[RECORDS]
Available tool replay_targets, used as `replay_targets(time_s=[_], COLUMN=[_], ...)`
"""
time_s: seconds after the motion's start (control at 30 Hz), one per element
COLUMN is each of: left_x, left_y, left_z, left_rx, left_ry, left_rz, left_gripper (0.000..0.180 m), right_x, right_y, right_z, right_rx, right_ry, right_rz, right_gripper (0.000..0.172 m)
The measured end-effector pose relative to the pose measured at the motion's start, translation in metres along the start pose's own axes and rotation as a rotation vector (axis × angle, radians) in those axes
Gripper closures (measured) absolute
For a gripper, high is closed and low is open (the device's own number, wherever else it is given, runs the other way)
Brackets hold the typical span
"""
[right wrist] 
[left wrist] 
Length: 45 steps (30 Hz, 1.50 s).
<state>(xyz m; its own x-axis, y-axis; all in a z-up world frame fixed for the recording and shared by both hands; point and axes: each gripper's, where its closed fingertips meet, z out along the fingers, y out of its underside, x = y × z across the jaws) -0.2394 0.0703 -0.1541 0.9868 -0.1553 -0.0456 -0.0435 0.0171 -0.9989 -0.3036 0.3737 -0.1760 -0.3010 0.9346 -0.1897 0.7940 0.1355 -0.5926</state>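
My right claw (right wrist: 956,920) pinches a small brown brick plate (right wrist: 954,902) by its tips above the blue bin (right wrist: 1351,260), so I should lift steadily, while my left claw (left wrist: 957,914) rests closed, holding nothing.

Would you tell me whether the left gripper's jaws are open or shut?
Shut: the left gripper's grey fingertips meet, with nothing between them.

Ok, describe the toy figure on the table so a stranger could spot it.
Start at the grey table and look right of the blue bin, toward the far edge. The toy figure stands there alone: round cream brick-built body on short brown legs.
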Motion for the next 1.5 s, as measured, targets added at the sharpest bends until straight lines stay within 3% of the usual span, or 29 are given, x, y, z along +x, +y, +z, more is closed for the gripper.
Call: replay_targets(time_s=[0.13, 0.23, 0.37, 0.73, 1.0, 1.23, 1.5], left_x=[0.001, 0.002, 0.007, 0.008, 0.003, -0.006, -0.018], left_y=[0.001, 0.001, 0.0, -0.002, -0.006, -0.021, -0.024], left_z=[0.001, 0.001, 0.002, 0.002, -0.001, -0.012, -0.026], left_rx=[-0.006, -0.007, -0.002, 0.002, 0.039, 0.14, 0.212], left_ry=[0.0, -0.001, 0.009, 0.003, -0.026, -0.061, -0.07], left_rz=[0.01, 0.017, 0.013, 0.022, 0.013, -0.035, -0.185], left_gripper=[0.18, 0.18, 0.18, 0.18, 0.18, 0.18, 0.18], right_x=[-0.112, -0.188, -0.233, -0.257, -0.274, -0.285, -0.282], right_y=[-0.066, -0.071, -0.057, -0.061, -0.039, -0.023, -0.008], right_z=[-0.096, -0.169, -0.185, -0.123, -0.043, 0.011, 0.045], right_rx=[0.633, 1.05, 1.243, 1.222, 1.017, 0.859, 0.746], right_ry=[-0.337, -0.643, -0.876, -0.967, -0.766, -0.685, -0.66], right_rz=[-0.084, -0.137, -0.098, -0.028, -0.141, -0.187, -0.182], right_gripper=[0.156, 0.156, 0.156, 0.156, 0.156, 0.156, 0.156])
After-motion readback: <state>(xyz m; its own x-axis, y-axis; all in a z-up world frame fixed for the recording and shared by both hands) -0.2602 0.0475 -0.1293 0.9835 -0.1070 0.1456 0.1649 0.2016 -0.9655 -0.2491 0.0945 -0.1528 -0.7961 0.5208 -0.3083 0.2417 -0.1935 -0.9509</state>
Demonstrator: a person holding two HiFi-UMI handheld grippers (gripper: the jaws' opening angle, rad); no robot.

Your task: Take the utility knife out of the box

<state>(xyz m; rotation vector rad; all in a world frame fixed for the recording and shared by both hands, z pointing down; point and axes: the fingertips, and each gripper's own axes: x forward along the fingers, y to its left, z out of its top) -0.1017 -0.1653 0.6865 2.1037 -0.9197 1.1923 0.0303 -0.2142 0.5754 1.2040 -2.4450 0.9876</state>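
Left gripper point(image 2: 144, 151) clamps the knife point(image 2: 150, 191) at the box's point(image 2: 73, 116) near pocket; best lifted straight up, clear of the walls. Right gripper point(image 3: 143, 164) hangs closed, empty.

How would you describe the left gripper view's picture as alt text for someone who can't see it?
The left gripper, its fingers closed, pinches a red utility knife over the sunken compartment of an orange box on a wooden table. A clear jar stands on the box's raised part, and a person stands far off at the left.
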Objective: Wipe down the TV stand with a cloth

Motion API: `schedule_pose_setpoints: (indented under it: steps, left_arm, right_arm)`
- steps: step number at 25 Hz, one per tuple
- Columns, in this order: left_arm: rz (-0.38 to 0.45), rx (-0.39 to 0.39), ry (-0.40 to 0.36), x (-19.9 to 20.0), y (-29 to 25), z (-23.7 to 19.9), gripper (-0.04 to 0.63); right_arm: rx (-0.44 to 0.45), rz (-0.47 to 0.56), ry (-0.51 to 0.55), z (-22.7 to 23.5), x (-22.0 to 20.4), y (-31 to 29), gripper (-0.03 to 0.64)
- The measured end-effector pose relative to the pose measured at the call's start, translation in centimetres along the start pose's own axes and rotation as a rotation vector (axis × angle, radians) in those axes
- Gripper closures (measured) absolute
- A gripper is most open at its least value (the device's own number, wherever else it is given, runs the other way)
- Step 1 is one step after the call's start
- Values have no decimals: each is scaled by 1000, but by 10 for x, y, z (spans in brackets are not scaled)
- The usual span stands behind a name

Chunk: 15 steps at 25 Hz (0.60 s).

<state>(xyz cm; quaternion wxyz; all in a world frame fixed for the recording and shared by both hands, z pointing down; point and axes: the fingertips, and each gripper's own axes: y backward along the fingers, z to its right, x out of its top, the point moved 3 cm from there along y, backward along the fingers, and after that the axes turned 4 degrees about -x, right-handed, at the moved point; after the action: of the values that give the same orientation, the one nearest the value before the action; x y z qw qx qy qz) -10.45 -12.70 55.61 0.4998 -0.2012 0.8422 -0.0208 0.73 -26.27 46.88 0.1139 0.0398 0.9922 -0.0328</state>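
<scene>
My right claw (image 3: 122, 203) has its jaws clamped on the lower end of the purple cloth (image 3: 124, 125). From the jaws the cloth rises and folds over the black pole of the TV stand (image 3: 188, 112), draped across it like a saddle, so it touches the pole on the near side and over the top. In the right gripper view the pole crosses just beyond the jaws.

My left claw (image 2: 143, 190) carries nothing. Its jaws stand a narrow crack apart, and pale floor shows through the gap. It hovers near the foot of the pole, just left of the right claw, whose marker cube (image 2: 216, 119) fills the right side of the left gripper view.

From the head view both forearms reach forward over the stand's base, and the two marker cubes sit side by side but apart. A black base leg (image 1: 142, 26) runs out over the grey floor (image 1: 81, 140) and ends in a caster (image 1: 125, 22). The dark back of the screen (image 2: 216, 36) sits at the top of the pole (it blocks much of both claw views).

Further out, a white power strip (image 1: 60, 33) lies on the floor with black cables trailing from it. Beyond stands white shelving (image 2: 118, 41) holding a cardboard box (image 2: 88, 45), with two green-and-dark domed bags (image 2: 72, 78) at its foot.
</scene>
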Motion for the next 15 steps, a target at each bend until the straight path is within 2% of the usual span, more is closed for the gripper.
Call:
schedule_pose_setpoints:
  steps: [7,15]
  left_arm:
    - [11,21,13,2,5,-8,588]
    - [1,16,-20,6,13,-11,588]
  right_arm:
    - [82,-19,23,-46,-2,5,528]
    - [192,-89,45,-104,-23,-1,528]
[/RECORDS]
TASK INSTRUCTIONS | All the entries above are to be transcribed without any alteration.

COMPLETED TASK |
Available tool replay_targets, used as `replay_targets(time_s=[_], COLUMN=[_], ...)`
"""
time_s: seconds after the motion's start (control at 30 Hz), one per element
COLUMN is each of: left_x, left_y, left_z, left_rx, left_ry, left_rz, left_gripper (0.000..0.180 m), right_x, right_y, right_z, right_rx, right_ry, right_rz, right_gripper (0.000..0.172 m)
The measured end-effector pose relative to the pose measured at the motion's start, translation in metres along the start pose's own axes and rotation as a rotation vector (axis × angle, radians) in those axes
Gripper closures (measured) absolute
For a gripper, high is closed and low is open (the device's own number, wherever else it is given, runs the other way)
Brackets hold the typical span
"""
[right wrist] 
[left wrist] 
Length: 45 steps (30 Hz, 1.50 s).
<state>(xyz m; its own x-axis, y-axis; all in a z-up world frame fixed for the recording and shared by both hands; point and axes: each gripper's, where its closed fingertips meet, z out along the fingers, y out of its underside, x = y × z across the jaws) -0.2394 0.0703 -0.1541 0.9868 -0.1553 -0.0456 -0.0435 0.0171 -0.9989 -0.3036 0.3737 -0.1760 -0.3010 0.9346 -0.1897 0.7940 0.1355 -0.5926</state>
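My right claw (right wrist: 956,920) pinches a small brown brick plate (right wrist: 954,902) by its tips above the blue bin (right wrist: 1351,260), so I should lift steadily, while my left claw (left wrist: 957,914) rests closed, holding nothing.

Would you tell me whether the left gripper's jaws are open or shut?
Shut: the left gripper's grey fingertips meet, with nothing between them.

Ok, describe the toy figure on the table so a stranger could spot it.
Start at the grey table and look right of the blue bin, toward the far edge. The toy figure stands there alone: round cream brick-built body on short brown legs.
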Motion for the next 1.5 s, as measured, targets added at the sharpest bends until straight lines stay within 3% of the usual span, or 29 are given, x, y, z along +x, +y, +z, more is closed for the gripper.
Call: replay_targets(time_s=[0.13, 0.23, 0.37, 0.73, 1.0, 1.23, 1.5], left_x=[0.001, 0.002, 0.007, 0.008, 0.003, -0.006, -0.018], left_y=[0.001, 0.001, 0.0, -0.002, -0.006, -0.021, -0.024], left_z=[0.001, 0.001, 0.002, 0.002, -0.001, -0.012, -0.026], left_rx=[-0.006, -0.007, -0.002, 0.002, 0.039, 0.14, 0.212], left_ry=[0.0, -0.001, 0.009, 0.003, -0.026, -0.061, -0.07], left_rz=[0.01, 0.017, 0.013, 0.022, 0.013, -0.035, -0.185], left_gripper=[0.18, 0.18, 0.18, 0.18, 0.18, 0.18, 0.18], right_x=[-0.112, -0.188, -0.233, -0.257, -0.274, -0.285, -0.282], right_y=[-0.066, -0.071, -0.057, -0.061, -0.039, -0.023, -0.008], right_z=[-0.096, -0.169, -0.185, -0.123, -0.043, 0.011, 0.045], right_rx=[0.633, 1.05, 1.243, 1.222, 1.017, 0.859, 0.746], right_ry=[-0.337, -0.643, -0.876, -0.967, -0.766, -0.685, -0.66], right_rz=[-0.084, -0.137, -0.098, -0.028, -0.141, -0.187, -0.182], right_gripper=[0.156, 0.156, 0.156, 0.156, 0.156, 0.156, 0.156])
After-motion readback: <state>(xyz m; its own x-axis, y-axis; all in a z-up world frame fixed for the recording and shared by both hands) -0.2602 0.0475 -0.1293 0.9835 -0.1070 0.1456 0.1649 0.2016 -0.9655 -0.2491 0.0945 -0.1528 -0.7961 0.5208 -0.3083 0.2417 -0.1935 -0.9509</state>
Demonstrator: a person holding two HiFi-UMI handheld grippers (gripper: the jaws' opening angle, rad); no robot.

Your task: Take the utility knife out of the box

<state>(xyz m; rotation vector rad; all in a world frame fixed for the recording and shared by both hands, z pointing down; point and axes: the fingertips, and each gripper's own axes: x forward along the fingers, y to its left, z out of its top) -0.1017 -0.1653 0.6865 2.1037 -0.9197 1.1923 0.0303 -0.2142 0.5754 1.2040 -2.4450 0.9876</state>
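Left gripper point(image 2: 144, 151) clamps the knife point(image 2: 150, 191) at the box's point(image 2: 73, 116) near pocket; best lifted straight up, clear of the walls. Right gripper point(image 3: 143, 164) hangs closed, empty.

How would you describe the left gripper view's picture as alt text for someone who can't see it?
The left gripper, its fingers closed, pinches a red utility knife over the sunken compartment of an orange box on a wooden table. A clear jar stands on the box's raised part, and a person stands far off at the left.
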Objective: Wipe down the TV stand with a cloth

Motion API: `schedule_pose_setpoints: (indented under it: steps, left_arm, right_arm)`
- steps: step number at 25 Hz, one per tuple
- Columns, in this order: left_arm: rz (-0.38 to 0.45), rx (-0.39 to 0.39), ry (-0.40 to 0.36), x (-19.9 to 20.0), y (-29 to 25), z (-23.7 to 19.9), gripper (-0.04 to 0.63); right_arm: rx (-0.44 to 0.45), rz (-0.47 to 0.56), ry (-0.51 to 0.55), z (-22.7 to 23.5), x (-22.0 to 20.4), y (-31 to 29), gripper (-0.03 to 0.64)
- The measured end-effector pose relative to the pose measured at the call's start, translation in centimetres along the start pose's own axes and rotation as a rotation vector (axis × angle, radians) in those axes
- Gripper closures (measured) absolute
- A gripper is most open at its least value (the device's own number, wherever else it is given, runs the other way)
- Step 1 is one step after the call's start
- Values have no decimals: each is scaled by 1000, but by 10 for x, y, z (spans in brackets are not scaled)
- The usual span stands behind a name

Chunk: 15 steps at 25 Hz (0.60 s).

<state>(xyz cm; quaternion wxyz; all in a world frame fixed for the recording and shared by both hands, z pointing down; point and axes: the fingertips, and each gripper's own axes: y backward along the fingers, z to its right, x out of its top, the point moved 3 cm from there along y, backward along the fingers, and after that the axes turned 4 degrees about -x, right-handed, at the moved point; after the action: of the values that give the same orientation, the one nearest the value before the action; x y z qw qx qy qz) -10.45 -12.70 55.61 0.4998 -0.2012 0.8422 -0.0208 0.73 -26.27 46.88 0.1139 0.0398 0.9922 -0.0328</state>
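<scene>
My right claw (image 3: 122, 203) has its jaws clamped on the lower end of the purple cloth (image 3: 124, 125). From the jaws the cloth rises and folds over the black pole of the TV stand (image 3: 188, 112), draped across it like a saddle, so it touches the pole on the near side and over the top. In the right gripper view the pole crosses just beyond the jaws.

My left claw (image 2: 143, 190) carries nothing. Its jaws stand a narrow crack apart, and pale floor shows through the gap. It hovers near the foot of the pole, just left of the right claw, whose marker cube (image 2: 216, 119) fills the right side of the left gripper view.

From the head view both forearms reach forward over the stand's base, and the two marker cubes sit side by side but apart. A black base leg (image 1: 142, 26) runs out over the grey floor (image 1: 81, 140) and ends in a caster (image 1: 125, 22). The dark back of the screen (image 2: 216, 36) sits at the top of the pole (it blocks much of both claw views).

Further out, a white power strip (image 1: 60, 33) lies on the floor with black cables trailing from it. Beyond stands white shelving (image 2: 118, 41) holding a cardboard box (image 2: 88, 45), with two green-and-dark domed bags (image 2: 72, 78) at its foot.
</scene>
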Motion for the next 15 steps, a target at each bend until the straight path is within 2% of the usual span, more is closed for the gripper.
Call:
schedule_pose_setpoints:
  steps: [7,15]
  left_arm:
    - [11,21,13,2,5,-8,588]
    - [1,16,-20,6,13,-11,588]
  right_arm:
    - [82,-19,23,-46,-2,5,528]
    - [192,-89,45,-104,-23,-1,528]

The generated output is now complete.